- **INSTRUCTIONS FOR THE TASK**: Copy out each line of the data that contains "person".

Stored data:
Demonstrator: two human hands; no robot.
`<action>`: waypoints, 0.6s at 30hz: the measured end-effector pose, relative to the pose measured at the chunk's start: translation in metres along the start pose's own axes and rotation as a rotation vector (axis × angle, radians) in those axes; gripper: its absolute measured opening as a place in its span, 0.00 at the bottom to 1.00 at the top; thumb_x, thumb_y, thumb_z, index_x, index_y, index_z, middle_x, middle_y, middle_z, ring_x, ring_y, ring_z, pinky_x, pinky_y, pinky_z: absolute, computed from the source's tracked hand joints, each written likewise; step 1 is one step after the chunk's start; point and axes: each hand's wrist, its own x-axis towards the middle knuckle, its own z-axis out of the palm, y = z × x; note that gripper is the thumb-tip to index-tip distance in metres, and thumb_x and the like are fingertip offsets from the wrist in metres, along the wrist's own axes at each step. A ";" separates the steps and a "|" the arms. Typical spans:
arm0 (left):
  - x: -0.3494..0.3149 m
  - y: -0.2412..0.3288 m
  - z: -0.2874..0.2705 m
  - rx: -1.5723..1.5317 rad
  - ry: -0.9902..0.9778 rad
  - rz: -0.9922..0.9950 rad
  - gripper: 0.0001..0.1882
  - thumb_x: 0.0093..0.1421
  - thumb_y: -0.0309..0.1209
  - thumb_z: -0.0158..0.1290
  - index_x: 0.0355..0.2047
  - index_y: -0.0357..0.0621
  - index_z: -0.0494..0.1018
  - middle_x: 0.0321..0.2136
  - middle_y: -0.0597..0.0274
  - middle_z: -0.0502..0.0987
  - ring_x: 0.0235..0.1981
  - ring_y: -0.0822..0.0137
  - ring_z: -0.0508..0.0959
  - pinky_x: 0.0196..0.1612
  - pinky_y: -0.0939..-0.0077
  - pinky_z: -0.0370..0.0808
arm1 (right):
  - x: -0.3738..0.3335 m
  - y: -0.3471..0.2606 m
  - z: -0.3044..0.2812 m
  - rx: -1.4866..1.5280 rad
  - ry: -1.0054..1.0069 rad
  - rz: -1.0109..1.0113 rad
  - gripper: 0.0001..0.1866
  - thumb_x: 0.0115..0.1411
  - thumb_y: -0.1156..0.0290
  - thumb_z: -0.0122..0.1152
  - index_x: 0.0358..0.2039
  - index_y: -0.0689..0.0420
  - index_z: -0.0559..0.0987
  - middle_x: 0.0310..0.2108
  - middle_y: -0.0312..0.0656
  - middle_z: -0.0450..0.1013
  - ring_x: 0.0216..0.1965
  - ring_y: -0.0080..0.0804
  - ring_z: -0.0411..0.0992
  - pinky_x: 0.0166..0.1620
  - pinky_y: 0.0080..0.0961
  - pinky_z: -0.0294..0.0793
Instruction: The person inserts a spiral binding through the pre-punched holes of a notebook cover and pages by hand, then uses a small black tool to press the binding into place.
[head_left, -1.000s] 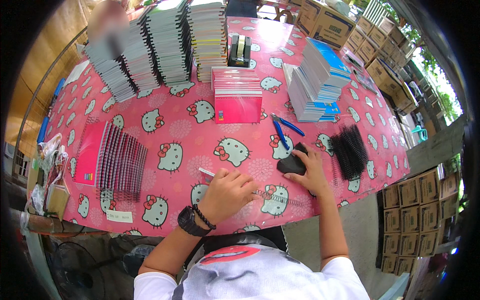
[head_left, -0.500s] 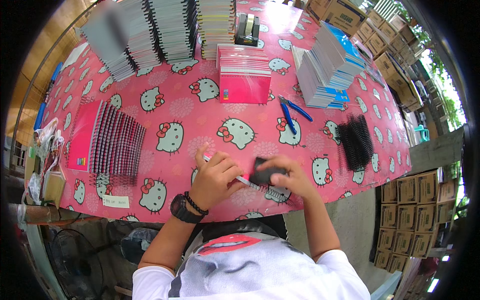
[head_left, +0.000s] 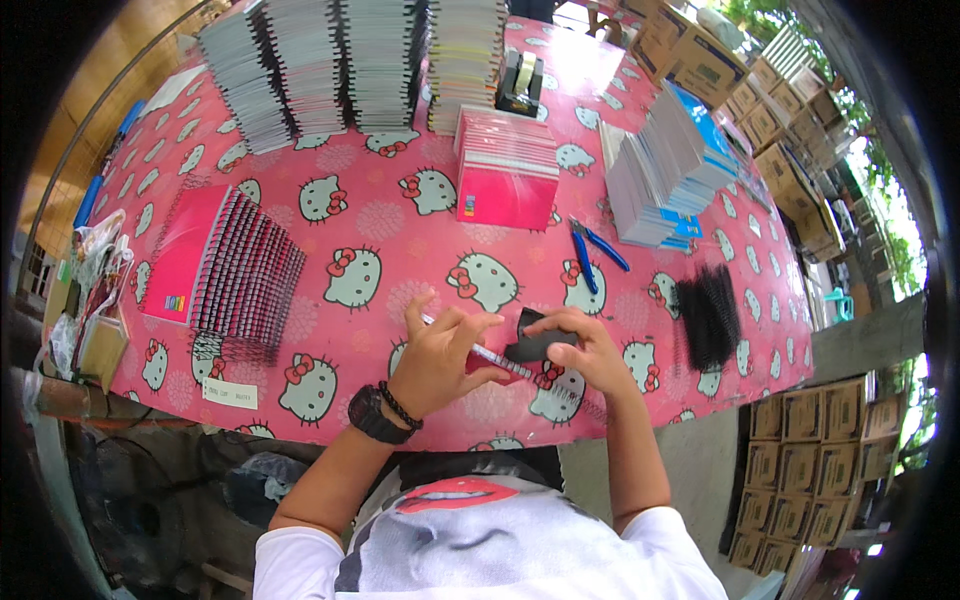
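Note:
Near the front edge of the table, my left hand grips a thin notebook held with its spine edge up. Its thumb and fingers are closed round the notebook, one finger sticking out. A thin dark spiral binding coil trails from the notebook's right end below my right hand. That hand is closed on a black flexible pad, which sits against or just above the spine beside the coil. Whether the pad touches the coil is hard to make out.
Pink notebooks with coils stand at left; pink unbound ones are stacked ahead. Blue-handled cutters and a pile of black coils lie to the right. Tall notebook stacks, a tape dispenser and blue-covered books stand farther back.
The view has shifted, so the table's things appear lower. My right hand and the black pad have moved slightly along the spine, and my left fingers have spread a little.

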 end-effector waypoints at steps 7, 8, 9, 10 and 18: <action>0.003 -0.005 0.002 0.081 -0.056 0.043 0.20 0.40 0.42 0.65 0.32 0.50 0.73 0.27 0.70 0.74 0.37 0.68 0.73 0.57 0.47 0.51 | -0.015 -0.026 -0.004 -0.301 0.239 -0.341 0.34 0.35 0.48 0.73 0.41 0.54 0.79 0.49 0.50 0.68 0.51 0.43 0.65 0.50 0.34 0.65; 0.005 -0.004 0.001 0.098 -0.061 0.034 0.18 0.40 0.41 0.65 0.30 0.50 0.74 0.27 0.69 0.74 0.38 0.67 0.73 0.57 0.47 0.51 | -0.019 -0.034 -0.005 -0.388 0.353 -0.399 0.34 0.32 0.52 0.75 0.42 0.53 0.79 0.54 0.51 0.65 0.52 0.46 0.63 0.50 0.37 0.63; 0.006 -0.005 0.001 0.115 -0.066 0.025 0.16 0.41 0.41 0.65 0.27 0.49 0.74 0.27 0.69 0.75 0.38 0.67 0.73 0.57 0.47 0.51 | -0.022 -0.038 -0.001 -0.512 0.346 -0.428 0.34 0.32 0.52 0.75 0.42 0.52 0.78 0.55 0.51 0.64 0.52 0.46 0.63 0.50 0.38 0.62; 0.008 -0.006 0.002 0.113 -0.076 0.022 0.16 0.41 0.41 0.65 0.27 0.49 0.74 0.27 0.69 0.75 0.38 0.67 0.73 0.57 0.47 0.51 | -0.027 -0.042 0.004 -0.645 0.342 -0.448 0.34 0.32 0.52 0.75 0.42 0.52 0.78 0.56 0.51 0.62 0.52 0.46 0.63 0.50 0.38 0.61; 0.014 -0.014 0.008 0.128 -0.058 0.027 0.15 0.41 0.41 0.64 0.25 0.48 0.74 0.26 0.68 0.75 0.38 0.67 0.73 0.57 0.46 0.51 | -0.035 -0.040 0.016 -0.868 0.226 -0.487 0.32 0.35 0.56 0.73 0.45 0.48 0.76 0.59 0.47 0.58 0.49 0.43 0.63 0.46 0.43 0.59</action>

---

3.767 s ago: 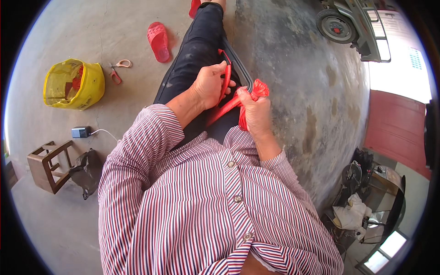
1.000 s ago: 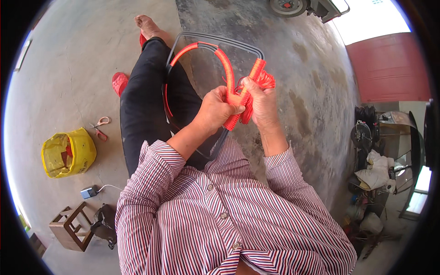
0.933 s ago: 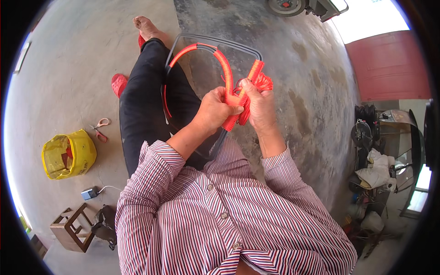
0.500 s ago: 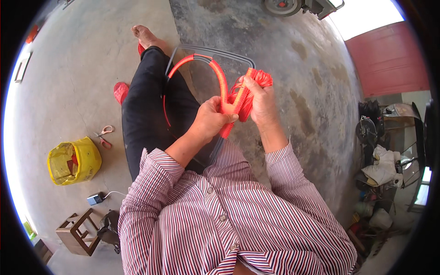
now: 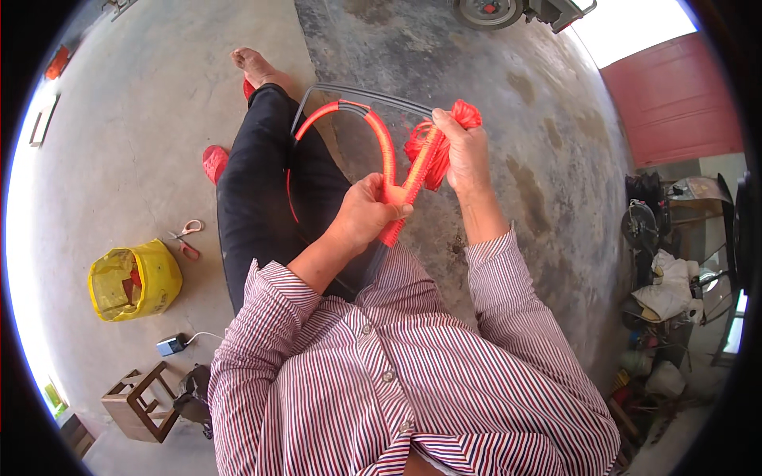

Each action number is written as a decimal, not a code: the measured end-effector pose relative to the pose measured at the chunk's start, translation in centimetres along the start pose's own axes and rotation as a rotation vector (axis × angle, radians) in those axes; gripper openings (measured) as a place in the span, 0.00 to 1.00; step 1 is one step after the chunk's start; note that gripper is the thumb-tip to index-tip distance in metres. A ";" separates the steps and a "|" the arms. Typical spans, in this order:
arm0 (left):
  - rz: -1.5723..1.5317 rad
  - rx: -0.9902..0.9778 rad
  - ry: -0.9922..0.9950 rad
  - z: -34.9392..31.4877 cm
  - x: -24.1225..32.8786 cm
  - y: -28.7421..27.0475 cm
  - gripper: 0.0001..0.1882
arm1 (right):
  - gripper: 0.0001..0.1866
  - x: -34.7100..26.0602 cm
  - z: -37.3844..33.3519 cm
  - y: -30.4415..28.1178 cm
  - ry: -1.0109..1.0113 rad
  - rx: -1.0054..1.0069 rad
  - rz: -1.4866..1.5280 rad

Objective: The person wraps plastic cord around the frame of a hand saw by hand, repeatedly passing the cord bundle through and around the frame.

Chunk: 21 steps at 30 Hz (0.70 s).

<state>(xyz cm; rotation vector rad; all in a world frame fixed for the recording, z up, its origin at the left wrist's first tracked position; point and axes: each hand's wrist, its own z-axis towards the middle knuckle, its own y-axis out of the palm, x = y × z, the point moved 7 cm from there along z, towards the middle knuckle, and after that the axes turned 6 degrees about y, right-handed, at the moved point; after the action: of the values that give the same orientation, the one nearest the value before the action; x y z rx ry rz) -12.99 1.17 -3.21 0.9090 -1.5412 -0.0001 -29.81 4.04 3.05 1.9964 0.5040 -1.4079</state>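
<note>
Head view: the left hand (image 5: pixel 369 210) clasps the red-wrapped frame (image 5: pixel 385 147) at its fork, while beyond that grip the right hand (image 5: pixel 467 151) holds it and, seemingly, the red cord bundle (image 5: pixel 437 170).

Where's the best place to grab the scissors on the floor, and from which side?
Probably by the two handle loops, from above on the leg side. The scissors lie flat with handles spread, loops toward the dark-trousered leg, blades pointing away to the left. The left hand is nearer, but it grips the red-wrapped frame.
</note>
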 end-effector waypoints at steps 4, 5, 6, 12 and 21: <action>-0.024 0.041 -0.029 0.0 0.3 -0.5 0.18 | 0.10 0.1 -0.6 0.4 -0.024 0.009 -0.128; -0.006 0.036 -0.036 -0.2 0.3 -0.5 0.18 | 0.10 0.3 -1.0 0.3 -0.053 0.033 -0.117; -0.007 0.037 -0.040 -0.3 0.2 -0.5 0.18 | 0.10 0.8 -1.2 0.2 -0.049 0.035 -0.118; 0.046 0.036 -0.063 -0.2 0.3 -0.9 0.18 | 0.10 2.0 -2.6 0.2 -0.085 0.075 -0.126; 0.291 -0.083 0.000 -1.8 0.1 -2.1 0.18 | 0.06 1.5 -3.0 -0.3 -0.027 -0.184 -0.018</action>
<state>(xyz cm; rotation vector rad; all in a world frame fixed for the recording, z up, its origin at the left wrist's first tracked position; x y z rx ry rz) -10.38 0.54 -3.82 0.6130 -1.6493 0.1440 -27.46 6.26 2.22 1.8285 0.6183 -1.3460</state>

- **TASK SOLUTION**:
Instruction: The person inserts a spiral binding through the pre-punched holes of a notebook cover and pages by hand, then uses a small black tool to press the binding into place.
Objective: The person wraps plastic cord around the frame of a hand saw by hand, repeatedly passing the cord bundle through and around the frame.

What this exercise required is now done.